Я прислоняюсь к косяку и чешу об него бедро, при этом шелковое платье задирается.
— А тебя ведь не мутило, когда ты смотрел, как я трахаюсь с тем мужиком, которого нашла в Кросстаун-бар? А помнишь бабу, которую мы притащили ночью с Лаример-сквер? Или твоего дорогого друга Люка из колледжа? Или твою бывшую любовницу? Ах, дорогой, до чего же чувствительны мы стали в нашем целомудрии!

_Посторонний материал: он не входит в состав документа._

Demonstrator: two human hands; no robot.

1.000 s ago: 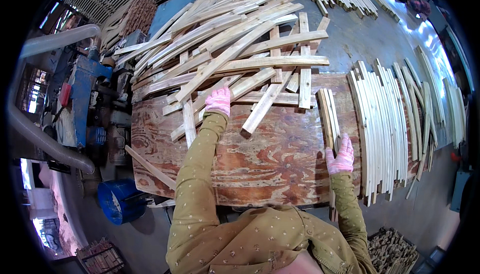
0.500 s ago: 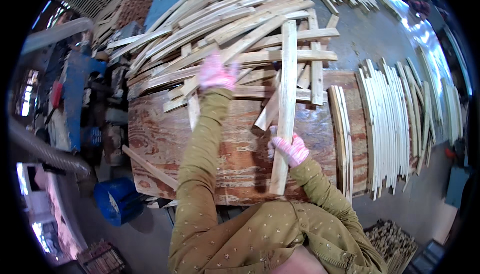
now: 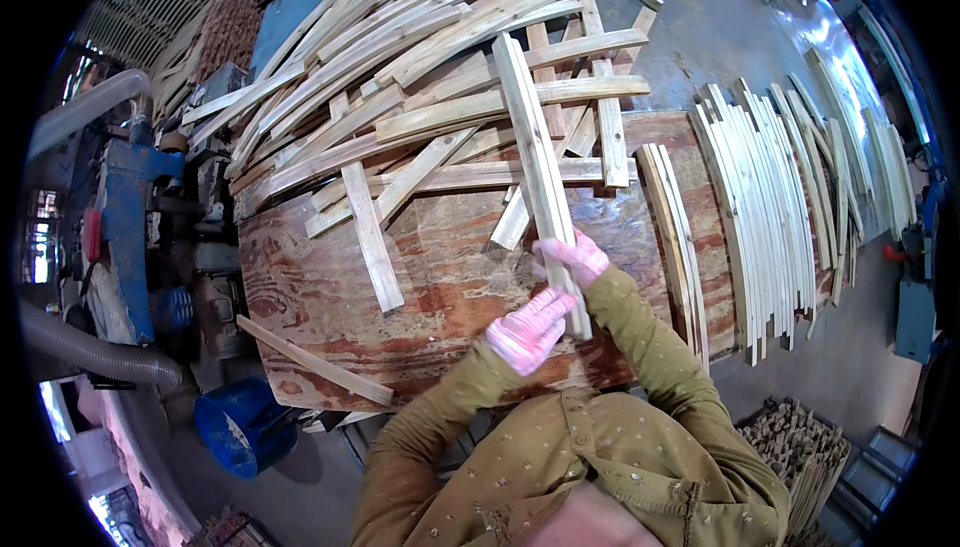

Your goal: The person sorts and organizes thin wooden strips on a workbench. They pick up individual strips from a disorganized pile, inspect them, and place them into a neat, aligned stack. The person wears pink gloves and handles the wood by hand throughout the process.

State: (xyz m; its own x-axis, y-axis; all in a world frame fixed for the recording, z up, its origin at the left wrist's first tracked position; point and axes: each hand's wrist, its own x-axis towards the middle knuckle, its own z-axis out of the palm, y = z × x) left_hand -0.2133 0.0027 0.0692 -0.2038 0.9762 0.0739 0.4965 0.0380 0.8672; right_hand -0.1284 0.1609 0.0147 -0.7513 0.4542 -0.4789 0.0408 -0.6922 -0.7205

— Оставь меня, будь добра, — говорит он с леденящим спокойствием. — Ты сказала все, что хотела. Теперь уйди.
— Я уйду, — говорю я, — но ты не сможешь писать, потому что будешь меня хотеть. Ты будешь воображать меня в чужих объятиях и будешь желать меня так сильно, что захочешь съесть мое сердце десертной ложкой. Ты захочешь убить меня.
Проклятие сказано, заклинание брошено, и я пробираюсь в гостиную зажечь огонь в камине.
Я сижу возле огня в гостиной и смотрю, как языки пламени вьются оранжевыми маховыми перьями экзотического попугая. Я зажигаю спичку и держу, пока пламя не обжигает пальцы.